▸ **Exercise aim**:
Using the material below, work out how many lines contain the word "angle". Reply with the number and nothing more.

......

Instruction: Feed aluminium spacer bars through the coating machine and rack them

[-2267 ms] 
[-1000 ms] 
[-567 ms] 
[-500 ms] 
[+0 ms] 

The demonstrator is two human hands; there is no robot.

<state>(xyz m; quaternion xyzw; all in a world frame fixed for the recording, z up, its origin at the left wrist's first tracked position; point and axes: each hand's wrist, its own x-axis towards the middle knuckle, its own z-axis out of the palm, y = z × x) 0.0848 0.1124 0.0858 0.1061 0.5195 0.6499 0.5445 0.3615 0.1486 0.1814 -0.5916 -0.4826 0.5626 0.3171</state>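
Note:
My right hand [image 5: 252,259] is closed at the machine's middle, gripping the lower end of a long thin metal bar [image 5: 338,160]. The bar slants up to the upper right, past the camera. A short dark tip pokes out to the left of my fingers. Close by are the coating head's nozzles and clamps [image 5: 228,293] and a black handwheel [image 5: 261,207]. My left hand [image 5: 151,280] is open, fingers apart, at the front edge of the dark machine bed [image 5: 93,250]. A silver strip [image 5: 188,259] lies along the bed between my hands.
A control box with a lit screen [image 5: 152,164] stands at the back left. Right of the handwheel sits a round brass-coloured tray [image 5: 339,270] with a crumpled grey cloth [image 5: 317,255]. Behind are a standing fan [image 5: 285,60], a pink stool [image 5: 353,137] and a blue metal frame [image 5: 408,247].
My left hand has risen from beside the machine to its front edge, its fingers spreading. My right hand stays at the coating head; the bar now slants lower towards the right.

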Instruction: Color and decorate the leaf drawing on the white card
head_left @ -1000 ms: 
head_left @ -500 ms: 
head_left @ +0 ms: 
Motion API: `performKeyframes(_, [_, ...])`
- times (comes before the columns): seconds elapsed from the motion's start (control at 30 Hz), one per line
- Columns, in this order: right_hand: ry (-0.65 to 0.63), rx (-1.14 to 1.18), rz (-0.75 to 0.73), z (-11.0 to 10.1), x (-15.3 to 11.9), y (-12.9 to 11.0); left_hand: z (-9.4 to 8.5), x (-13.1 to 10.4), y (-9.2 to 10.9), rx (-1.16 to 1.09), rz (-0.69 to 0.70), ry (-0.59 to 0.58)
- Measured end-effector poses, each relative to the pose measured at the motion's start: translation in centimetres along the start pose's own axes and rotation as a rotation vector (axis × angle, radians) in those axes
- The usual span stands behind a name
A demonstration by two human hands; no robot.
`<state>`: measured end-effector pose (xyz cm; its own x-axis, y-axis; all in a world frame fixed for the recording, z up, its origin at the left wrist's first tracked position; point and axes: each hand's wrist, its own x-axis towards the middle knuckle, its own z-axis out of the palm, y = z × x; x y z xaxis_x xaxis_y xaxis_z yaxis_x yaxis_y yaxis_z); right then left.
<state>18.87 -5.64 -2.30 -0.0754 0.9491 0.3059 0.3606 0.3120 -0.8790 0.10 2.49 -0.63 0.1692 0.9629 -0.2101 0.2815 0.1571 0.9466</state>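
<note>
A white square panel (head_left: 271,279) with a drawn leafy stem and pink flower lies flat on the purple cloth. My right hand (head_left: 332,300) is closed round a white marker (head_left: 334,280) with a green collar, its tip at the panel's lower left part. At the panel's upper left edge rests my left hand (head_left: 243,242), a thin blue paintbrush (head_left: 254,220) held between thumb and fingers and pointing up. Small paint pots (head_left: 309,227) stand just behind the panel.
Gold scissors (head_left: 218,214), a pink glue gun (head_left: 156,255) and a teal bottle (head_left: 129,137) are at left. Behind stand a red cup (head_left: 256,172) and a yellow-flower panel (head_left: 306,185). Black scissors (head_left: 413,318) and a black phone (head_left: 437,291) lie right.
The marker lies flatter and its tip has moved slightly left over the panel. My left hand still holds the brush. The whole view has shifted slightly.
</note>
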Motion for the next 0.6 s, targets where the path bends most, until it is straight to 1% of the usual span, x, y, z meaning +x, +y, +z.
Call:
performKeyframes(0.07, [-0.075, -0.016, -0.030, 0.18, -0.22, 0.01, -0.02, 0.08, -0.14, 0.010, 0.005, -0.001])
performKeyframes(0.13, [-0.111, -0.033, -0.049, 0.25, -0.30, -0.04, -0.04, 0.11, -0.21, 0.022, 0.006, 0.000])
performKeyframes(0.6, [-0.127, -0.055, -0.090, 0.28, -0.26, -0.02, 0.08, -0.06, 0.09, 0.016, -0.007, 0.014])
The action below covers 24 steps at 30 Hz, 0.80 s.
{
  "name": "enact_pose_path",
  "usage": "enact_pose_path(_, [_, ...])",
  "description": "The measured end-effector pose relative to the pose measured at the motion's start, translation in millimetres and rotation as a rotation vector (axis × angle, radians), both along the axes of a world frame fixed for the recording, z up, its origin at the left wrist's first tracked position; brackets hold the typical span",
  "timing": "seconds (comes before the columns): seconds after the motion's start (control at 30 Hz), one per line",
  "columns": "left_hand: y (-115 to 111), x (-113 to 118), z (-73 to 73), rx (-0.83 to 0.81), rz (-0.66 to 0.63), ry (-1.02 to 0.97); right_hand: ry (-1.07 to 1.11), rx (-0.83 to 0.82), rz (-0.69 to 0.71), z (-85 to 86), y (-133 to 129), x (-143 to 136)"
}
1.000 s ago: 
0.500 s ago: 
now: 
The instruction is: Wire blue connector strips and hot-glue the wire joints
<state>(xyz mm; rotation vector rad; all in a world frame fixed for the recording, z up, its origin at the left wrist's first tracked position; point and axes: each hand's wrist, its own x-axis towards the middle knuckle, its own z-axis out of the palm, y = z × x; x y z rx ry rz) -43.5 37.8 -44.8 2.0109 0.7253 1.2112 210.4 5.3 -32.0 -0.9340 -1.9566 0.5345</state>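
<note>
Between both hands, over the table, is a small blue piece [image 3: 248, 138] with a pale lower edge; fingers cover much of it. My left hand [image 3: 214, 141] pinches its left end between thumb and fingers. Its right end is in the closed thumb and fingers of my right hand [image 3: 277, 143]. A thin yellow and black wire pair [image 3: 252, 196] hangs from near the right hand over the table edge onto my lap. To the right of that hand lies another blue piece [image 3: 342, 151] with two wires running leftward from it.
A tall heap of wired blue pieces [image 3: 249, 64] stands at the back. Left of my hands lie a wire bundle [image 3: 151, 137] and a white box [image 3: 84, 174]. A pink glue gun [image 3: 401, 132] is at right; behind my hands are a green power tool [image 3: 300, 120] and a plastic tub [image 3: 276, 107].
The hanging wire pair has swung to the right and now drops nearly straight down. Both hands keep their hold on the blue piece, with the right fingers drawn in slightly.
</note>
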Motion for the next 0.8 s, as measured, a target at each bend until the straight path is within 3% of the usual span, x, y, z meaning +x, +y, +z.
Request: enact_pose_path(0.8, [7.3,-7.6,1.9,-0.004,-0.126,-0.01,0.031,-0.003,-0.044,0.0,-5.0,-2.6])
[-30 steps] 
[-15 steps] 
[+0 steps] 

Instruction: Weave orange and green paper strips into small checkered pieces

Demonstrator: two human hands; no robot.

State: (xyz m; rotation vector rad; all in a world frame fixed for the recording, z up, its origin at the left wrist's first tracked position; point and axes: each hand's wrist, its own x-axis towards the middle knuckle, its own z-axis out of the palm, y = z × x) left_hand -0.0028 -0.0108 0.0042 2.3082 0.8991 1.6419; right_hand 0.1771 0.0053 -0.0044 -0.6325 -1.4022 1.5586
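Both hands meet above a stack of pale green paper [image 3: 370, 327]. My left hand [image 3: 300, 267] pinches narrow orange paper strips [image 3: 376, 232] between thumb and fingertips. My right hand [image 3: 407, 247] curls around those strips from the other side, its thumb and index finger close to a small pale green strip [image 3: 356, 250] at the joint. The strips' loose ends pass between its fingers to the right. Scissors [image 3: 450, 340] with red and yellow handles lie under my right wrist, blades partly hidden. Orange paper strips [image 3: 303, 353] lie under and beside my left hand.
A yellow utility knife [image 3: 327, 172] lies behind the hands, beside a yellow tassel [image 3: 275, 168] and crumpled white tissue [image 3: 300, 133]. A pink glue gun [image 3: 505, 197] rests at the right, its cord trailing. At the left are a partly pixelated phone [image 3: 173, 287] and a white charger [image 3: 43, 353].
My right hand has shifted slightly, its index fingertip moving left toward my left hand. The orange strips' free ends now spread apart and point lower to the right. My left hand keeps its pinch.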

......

▸ **Task response**:
2